Find how many lines of the listing below include the word "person", then report the number by itself.
§
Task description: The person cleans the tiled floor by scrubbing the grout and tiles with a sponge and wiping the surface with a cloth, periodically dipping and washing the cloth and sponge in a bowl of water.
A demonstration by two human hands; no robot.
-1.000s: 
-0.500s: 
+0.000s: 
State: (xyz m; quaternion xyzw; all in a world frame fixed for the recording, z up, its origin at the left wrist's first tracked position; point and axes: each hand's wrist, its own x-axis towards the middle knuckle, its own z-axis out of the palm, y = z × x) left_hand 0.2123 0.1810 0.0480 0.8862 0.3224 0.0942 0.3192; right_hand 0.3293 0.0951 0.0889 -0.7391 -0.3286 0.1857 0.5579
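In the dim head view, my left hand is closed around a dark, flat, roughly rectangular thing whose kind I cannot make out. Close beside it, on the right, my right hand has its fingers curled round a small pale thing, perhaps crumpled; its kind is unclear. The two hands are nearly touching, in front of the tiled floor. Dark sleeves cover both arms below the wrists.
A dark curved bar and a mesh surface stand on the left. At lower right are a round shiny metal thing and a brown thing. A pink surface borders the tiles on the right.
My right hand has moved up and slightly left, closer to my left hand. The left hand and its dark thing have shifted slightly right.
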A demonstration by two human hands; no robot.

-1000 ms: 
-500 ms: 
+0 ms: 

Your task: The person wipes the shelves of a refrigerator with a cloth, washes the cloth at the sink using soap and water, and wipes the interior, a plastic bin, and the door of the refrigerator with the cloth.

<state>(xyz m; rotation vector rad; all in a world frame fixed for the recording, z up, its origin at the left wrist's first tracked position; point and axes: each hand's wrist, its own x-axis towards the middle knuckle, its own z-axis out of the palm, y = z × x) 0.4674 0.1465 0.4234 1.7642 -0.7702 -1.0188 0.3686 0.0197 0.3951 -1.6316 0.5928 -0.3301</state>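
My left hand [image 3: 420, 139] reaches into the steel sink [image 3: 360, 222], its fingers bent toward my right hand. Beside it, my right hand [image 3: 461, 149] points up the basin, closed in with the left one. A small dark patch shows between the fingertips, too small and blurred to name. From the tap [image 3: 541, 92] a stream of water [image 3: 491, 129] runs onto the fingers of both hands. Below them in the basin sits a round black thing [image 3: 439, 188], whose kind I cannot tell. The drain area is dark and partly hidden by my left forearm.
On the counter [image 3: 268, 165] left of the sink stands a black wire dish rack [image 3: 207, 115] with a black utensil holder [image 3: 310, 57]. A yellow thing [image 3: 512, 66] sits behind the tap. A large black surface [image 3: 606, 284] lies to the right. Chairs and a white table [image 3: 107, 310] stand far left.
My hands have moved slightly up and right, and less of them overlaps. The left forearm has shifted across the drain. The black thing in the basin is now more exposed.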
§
§ **Solution for this task**: 2